You can’t write back to me; this communication is one-way only. I pray you have the chance to see this. Don’t worry, it will only appear once and fade in an hour. It’s the best I can do with the time and tools I have. I am well, and, yes, wearing a collar, and I like it no better than you’d expect. I hope that in a few days I might be able to make contact with the man we discussed. He is our best hope. I am monitoring the Codex of the Archivist’s assistant; her security is far lower than her master’s, which is how I know how to find you. I will watch out for any danger and alert you in the same way as this. Keep a Blank with you at all times. I love you.

   That was all business, until the last sentence, and the simple declaration of it stopped him cold for an instant. He’d sold her into slavery in the Iron Tower as part of this terrible bargain, and he’d never forget that. If anything went wrong . . .

   Stop, Jess told himself, and closed the Blank. He kept his hand on it, as if he were holding her. Morgan is strong. She’ll survive.

   Now he just had to keep his end of the bargain and stay alive, too.

 

 

   EPHEMERA


Text of a letter from Khalila Seif to her father, undelivered


Beloved Father, I pray this reaches you, and that Allah’s infinite mercy has found you first, and freed you from your imprisonment.

   This is my fault, though I take comfort in knowing you would never have had me do anything but what I have done. The actions I’ve taken have been taken from love, loyalty, friendship, and pure respect for the mission of the Great Library, which I know you also cherish.

   It seems impossible that such pure things could have led us to such a dark place, but as you once told me, when you fight evil men, good intentions can’t protect you. But the fight must be made, and I am making it.

   We have a plan to save you, and with faith and prayer and hard work, I believe it will succeed. I hope I will do you honor in this.

   Please tell my brothers that I pray for them as well, though not as much, because they would be the first to tell me you deserve prayers more. And send my love and grieving regrets to my uncle for the loss of Cousin Rafa. He was betrayed by the very people he trusted without question, and that, more than anything else, tells me that we must win this fight even if it costs my life.

   Inshallah, I will see you soon, Father.

 

 

PART TWO

 

 

KHALILA

 

 

CHAPTER THREE

 


   The clouds were the color of lead and pressed flat on the horizon, erasing the line between heaving sea and sky. Khalila stood at the railing and watched the oncoming storm. She was aware of the wind whipping wildly at the long lilac dress she wore and was especially glad of the extra hairpins she’d put in her headscarf, which she’d wrapped carefully and tucked beneath the neck of her dress. It held in warmth, which was a blessing from Allah, because the gusts had an edge of pure ice to them that worked its way through any small opening to bite at her skin. Far too cold out, so far from the safety of land.

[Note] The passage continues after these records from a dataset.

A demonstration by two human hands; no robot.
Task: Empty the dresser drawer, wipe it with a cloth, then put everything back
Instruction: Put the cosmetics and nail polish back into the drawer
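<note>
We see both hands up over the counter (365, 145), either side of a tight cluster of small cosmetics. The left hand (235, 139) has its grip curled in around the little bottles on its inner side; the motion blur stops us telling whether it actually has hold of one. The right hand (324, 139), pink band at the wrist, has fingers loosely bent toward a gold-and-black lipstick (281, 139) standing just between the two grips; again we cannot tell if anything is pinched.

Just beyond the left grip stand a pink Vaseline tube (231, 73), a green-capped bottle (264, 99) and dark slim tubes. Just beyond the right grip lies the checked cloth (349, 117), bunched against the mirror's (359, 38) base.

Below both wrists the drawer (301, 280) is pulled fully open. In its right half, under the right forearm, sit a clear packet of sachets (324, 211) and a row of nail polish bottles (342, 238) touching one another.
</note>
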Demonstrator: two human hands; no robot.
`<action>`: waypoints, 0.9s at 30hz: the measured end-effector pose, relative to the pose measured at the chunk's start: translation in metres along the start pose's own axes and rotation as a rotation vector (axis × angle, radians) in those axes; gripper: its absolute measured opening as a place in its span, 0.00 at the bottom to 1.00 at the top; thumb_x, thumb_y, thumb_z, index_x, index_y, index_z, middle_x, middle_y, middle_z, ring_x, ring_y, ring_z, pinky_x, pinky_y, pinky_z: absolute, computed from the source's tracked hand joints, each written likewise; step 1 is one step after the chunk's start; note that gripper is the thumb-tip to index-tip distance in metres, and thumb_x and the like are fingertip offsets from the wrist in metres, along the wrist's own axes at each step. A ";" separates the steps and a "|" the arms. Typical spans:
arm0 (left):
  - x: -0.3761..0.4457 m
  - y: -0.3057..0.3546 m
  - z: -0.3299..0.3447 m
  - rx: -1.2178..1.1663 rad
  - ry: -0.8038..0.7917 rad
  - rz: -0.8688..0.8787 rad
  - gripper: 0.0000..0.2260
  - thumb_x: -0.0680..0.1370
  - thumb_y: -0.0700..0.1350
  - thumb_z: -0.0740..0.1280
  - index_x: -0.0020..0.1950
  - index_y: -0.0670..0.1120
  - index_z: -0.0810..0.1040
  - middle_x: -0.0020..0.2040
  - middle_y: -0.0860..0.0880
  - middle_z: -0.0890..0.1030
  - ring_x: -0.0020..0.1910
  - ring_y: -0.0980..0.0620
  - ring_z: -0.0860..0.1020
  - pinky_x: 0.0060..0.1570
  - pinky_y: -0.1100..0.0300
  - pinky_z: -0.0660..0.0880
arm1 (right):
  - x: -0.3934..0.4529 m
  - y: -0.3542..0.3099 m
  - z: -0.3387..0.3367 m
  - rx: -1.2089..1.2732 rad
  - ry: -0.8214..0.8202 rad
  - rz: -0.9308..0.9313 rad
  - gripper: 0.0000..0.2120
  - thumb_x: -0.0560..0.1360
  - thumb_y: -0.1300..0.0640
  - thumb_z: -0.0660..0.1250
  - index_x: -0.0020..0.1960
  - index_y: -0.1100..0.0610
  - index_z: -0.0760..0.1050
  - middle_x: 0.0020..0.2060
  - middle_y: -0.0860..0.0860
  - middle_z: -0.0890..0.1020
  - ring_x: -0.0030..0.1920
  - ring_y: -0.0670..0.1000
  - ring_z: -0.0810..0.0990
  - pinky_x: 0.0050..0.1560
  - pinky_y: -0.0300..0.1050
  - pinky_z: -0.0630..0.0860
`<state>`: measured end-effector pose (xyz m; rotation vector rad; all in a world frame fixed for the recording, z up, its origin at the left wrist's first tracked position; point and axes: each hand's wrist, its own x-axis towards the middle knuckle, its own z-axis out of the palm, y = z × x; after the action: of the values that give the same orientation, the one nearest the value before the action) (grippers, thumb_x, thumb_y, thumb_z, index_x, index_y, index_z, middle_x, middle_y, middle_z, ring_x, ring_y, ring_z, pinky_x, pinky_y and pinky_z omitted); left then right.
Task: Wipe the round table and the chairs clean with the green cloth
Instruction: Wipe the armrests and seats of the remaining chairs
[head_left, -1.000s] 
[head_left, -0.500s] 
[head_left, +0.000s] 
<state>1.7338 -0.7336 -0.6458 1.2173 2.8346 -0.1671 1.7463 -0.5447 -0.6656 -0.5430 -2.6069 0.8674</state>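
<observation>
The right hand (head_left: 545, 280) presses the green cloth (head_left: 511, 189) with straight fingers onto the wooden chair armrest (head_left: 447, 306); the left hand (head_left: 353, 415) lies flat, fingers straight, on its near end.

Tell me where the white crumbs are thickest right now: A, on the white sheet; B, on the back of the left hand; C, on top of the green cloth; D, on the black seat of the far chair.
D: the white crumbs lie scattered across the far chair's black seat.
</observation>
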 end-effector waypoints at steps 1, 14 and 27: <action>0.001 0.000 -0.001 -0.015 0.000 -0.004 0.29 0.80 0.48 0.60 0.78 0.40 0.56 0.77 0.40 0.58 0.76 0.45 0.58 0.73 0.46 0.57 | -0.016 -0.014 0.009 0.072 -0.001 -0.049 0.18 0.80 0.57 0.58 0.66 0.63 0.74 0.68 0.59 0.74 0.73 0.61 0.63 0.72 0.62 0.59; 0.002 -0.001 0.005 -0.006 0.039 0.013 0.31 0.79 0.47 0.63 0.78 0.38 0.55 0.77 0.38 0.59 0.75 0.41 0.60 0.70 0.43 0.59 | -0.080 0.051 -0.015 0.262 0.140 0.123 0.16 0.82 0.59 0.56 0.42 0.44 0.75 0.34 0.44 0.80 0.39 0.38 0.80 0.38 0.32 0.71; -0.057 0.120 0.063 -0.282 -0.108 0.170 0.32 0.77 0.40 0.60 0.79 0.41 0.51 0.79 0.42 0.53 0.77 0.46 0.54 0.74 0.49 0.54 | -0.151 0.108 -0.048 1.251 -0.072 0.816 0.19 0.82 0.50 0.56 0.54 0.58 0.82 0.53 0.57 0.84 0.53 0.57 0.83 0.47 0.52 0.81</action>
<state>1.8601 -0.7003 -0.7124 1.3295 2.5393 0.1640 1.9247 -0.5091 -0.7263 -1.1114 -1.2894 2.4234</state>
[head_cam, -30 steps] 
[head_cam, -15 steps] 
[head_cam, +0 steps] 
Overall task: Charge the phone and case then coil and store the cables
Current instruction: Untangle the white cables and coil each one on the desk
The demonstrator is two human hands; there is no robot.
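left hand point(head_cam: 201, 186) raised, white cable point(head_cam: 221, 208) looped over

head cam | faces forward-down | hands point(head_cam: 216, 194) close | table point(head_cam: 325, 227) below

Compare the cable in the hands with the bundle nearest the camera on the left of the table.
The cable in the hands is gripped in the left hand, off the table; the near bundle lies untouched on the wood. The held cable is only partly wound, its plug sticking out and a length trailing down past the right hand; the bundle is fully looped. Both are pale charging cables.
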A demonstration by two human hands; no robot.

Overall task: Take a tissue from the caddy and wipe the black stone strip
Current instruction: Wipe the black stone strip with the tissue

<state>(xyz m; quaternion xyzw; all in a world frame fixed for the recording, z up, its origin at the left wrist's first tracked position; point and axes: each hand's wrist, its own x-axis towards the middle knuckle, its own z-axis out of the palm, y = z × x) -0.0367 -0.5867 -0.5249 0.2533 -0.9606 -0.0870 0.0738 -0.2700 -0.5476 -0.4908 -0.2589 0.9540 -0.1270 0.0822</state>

   A weight settled around her shoulders, and she shot a grateful smile toward the young man who’d brought her a heavy coat. It smelled of thick sweat and wet sheep, but there was no denying its insulating power. “Thank you, Thomas,” she said, and the German nodded and leaned on the railing. That almost made them of a height. He seemed calm, but she didn’t trust it. Thomas, of all of them, had been the most devastated by the betrayal of the Brightwell family that had landed them aboard this ship; he couldn’t reconcile it. In Thomas’s rather innocent world, family was always to be trusted, and he counted Jess—and by extension Jess’s twin, Brendan—as a true brother.